De acordo com o presidente do CPB, Suely não quis fazer a contra-prova. "Ela abriu mão da amostra B. Quando há o resultado positivo da amostra A, o atleta é notificado e a ele é dado um prazo para abrir a amostra B. Se ele declina, está aceitando o resultado da amostra A", explicou Parsons.

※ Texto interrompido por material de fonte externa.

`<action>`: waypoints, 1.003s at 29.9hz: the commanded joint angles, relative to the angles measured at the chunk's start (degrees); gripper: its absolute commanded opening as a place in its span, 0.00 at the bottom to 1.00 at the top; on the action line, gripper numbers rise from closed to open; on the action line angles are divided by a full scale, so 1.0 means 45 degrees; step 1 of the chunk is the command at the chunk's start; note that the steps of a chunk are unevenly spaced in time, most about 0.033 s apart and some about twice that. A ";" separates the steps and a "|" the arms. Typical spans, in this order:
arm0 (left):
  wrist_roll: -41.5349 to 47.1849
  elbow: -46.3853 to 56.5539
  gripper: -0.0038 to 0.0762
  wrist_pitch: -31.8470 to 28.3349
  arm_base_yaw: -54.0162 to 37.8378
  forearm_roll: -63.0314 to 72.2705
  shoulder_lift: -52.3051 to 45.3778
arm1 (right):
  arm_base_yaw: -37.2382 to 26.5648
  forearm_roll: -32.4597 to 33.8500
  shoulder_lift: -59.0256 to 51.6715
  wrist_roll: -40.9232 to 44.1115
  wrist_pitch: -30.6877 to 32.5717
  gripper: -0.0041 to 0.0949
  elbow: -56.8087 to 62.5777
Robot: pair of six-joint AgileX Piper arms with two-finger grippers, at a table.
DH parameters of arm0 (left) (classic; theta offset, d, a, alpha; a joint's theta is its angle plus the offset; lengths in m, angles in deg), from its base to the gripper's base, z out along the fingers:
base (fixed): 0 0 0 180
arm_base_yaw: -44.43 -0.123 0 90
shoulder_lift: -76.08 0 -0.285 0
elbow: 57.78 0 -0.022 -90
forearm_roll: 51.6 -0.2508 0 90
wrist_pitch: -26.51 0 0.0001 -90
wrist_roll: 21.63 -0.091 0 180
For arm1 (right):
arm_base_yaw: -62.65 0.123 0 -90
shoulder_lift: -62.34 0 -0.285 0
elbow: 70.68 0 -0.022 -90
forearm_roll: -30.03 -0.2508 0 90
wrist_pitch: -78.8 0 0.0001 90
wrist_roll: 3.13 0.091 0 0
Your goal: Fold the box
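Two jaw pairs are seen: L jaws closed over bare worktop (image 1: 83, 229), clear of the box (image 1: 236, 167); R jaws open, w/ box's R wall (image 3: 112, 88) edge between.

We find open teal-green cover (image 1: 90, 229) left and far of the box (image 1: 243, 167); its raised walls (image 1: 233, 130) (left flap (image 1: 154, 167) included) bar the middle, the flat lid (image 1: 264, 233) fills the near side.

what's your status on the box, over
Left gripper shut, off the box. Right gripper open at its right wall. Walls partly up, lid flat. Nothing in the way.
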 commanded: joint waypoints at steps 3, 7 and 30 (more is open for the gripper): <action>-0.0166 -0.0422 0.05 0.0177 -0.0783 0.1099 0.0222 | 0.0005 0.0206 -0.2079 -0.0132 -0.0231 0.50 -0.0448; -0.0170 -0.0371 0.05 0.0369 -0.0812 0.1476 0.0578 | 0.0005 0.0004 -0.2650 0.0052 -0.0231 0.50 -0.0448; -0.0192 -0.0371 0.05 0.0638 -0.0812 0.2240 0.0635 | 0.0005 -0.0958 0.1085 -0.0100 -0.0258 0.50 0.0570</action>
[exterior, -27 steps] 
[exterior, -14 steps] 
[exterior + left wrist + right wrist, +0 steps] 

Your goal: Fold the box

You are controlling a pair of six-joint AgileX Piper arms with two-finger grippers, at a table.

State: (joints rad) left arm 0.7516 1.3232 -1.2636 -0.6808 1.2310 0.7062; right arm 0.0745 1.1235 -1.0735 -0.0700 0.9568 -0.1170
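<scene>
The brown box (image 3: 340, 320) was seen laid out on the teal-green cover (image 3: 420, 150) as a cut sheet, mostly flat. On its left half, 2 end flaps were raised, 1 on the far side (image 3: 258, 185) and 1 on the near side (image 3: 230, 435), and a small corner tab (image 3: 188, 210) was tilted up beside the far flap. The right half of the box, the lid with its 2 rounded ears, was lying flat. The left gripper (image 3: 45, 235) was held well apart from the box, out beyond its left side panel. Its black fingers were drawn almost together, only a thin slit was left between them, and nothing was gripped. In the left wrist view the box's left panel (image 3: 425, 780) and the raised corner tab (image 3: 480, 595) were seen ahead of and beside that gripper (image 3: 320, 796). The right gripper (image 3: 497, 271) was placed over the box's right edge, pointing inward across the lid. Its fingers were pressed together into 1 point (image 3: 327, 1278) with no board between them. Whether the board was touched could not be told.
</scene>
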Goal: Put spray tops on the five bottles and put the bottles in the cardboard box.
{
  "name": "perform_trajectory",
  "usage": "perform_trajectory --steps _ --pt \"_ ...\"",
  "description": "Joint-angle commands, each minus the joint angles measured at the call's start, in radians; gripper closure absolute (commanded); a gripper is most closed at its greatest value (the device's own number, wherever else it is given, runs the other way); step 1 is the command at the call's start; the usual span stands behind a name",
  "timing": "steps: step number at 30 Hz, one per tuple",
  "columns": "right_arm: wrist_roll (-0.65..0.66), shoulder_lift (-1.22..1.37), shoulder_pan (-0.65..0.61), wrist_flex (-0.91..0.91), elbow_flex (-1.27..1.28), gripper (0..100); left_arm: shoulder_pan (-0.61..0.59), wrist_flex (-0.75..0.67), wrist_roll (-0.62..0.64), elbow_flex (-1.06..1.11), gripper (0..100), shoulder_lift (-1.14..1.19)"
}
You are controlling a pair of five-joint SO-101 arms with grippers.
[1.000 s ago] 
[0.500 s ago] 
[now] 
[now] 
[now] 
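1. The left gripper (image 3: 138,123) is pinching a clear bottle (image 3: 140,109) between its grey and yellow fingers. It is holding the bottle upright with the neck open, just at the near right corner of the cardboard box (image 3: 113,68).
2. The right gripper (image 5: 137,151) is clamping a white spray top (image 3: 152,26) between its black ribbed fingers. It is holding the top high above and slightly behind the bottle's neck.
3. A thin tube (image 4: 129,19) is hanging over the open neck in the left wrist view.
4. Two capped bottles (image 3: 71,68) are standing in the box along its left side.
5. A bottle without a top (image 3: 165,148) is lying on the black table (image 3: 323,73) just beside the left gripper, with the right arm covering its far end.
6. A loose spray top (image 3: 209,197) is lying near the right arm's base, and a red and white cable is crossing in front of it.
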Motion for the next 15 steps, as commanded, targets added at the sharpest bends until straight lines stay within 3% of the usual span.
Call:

A punição de Suely Guimarães ainda poderá ser julgada pelo Comitê Paraolímpico Internacional, que pode manter ou vetar a decisão do CPB. "A gente informa. Pode ser que eles confirmem a suspensão ou que eles optem por fazer um julgamento próprio", considerou Andrew Parsons.
Para 2010, Parsons garante que ampliará tanto os testes - dentro e fora de competições - quanto às campanhas educativas - que visam a conscientização de atletas e treinadores dos perigos do doping e da legislação sobre o assunto. "A gente faz palestras, distribui cartilhas explicativas e temos o programa de testes. No ano que vem, pela primeira vez, o antidoping vai estar dentro do orçamento do CPB. Serão R$ 150 mil diretamente ligados a ações de combate ao doping", declarou.